To demo, here’s actually two applications. For the second, longer application, the crash seems to happen around the time of the first CUDA runtime activity.
./matrixMul
[Matrix Multiply Using CUDA] - Starting…
GPU Device 0: “TITAN V” with compute capability 7.0
MatrixA(320,320), MatrixB(640,320)
Computing result using CUDA Kernel…
done
Performance= 2539.18 GFlop/s, Time= 0.052 msec, Size= 131072000 Ops, WorkgroupSize= 1024 threads/block
Checking computed result for correctness: Result = PASS
NOTE: The CUDA Samples are not meant for performancemeasurements. Results may vary when GPU Boost is enabled.
nv-nsight-cu-cli ./matrixMul
[Matrix Multiply Using CUDA] - Starting…
==PROF== Connected to process 72453 (/home/tnallen/build/NVIDIA_CUDA-10.0_Samples/0_Simple/matrixMul/matrixMul)
==ERROR== The application returned an error code (11)

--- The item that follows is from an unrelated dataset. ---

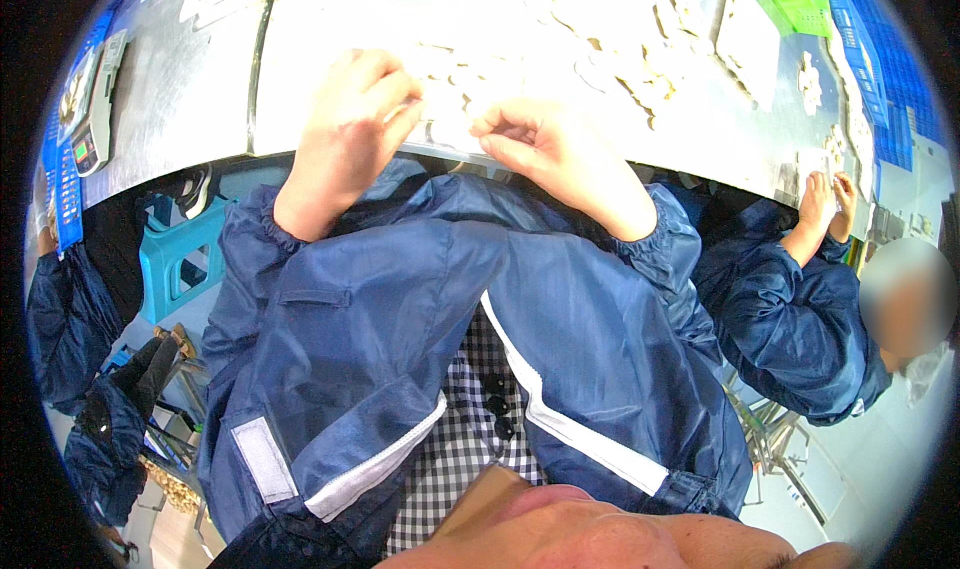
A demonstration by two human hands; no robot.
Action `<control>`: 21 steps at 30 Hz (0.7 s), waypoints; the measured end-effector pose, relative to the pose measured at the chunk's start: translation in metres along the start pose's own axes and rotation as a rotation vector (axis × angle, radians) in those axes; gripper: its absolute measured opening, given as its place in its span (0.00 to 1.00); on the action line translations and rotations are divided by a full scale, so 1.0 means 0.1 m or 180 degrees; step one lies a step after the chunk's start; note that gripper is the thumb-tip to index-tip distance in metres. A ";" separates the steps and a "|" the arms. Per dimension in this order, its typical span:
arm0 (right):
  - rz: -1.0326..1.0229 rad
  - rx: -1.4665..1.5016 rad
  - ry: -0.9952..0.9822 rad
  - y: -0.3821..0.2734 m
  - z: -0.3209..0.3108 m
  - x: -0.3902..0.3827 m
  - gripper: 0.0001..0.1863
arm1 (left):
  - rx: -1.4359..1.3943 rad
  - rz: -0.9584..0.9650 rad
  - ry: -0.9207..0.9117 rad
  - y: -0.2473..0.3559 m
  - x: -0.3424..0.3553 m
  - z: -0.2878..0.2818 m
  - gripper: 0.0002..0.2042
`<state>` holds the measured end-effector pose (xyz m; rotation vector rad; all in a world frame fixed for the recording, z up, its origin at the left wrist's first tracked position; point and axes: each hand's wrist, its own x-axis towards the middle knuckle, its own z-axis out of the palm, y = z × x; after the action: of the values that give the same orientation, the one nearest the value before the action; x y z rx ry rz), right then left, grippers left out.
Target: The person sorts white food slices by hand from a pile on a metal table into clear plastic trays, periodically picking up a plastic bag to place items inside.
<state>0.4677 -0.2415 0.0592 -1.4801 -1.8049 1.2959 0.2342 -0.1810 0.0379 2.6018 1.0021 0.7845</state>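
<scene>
My left hand (365, 114) is over the near edge of a shiny metal table (185, 109), its fingers curled toward the thumb. Opposite it, my right hand (550, 144) has thumb and forefinger drawn together. Glare washes out the fingertips, so whatever either hand pinches cannot be made out. Between and beyond my hands lie small pale pieces (465, 99) with brownish edges, loose on the tabletop. More of these pale pieces (650, 89) are scattered farther off to the right.
A digital scale (95, 119) stands at the left end. A white tray (745, 44), a green basket (800, 4) and blue crates (860, 44) are at the far right. On the right, a co-worker's hands (825, 204) rest at the table edge. A turquoise stool (165, 259) stands below left.
</scene>
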 end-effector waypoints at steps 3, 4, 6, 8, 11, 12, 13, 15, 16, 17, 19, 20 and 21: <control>0.0026 -0.0042 -0.0027 -0.01 0.03 0.08 0.09 | 0.0064 -0.0121 0.0301 -0.07 -0.04 -0.02 0.06; -0.0080 -0.0102 -0.0029 0.01 0.05 0.11 0.10 | 0.0152 -0.0179 0.0406 -0.08 -0.05 -0.03 0.07; -0.0206 -0.0144 -0.0048 0.01 0.09 0.16 0.10 | 0.0154 -0.0273 0.0347 -0.09 -0.08 -0.04 0.07; -0.0408 -0.0371 0.0117 -0.01 0.11 0.18 0.10 | 0.0151 -0.0366 0.0289 -0.07 -0.10 -0.05 0.07; -0.0733 -0.0892 0.0366 0.03 0.16 0.20 0.08 | 0.0070 -0.0312 0.0258 -0.02 -0.12 -0.06 0.07; -0.0727 -0.0898 0.0371 0.02 0.18 0.21 0.08 | 0.0015 -0.0371 0.0113 -0.01 -0.14 -0.06 0.08; -0.0817 -0.0971 0.0476 0.02 0.20 0.21 0.06 | -0.0042 -0.0429 -0.0031 0.00 -0.15 -0.06 0.09; -0.0915 -0.1021 0.0566 0.01 0.27 0.24 0.04 | 0.0027 -0.0436 -0.0091 0.01 -0.19 -0.06 0.08; -0.1019 -0.1089 0.0617 0.00 0.30 0.26 0.04 | 0.0091 -0.0436 -0.0147 0.01 -0.21 -0.06 0.08; -0.1122 -0.1170 0.0671 0.00 0.32 0.27 0.04 | 0.0087 -0.0434 -0.0141 0.01 -0.22 -0.07 0.08; -0.1086 -0.1133 0.0689 0.00 0.37 0.28 0.04 | 0.0134 -0.0303 0.0003 0.01 -0.23 -0.08 0.06; -0.1065 -0.1080 0.0703 -0.02 0.39 0.29 0.05 | 0.0147 -0.0305 0.0003 0.00 -0.25 -0.11 0.06; -0.1073 -0.1071 0.0706 -0.03 0.41 0.29 0.05 | 0.0132 -0.0403 0.0153 -0.02 -0.28 -0.14 0.07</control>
<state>0.4240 -0.2295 0.0383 -1.3404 -2.0775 0.6637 0.2079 -0.1981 0.0375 2.5351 1.1960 0.8064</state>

==WARNING== No kernels were profiled
==WARNING== Profiling kernels launched by child processes requires the --target-processes all option
./w2v -read-vocab vocab1/text8.vocab -read-corpus-cache corpi/cache/text8.corpus_cache -debug 1 -output grad2.emb -epoch 20 -threads 4 -streams 4
number of epochs: 20
max-sentence-length: 1000
sample: 0.001000
window size: 5
initial learning rate: 0.02500
number of negative samples: 5
layer size: 100
kernel batch size: 200
streams per thread: 4
number of threads: 4
train using file:
Loading vocabulary from file: vocab1/text8.vocab
Vocab size: 71291
Words in train file: 16718844
Loading corpus cache from file: corpi/cache/text8.corpus_cache
Load 99.98%
Loaded
Initializing network
Network ready
Kernel Selection: neg_w2v_kernel_small – Block Structure == x <negatives+1>
Kernel Structure: <<<(6,200,1), (100,1,1)>>>
— cut for brevity —
Saving model to: grad2.emb
nv-nsight-cu-cli ./w2v -read-vocab vocab1/text8.vocab -read-corpus-cache corpi/cache/text8.corpus_cache -debug 1 -output grad2.emb -epoch 20 -threads 4 -streams 4
number of epochs: 20
max-sentence-length: 1000
sample: 0.001000
window size: 5
initial learning rate: 0.02500
number of negative samples: 5
layer size: 100
kernel batch size: 200
streams per thread: 4
number of threads: 4
train using file:
Loading vocabulary from file: vocab1/text8.vocab
Vocab size: 71291
Words in train file: 16718844
Loading corpus cache from file: corpi/cache/text8.corpus_cache
Load 99.98%
Loaded
Initializing network
==PROF== Connected to process 72615 (/home/tnallen/dev/word2vec_2/w2v)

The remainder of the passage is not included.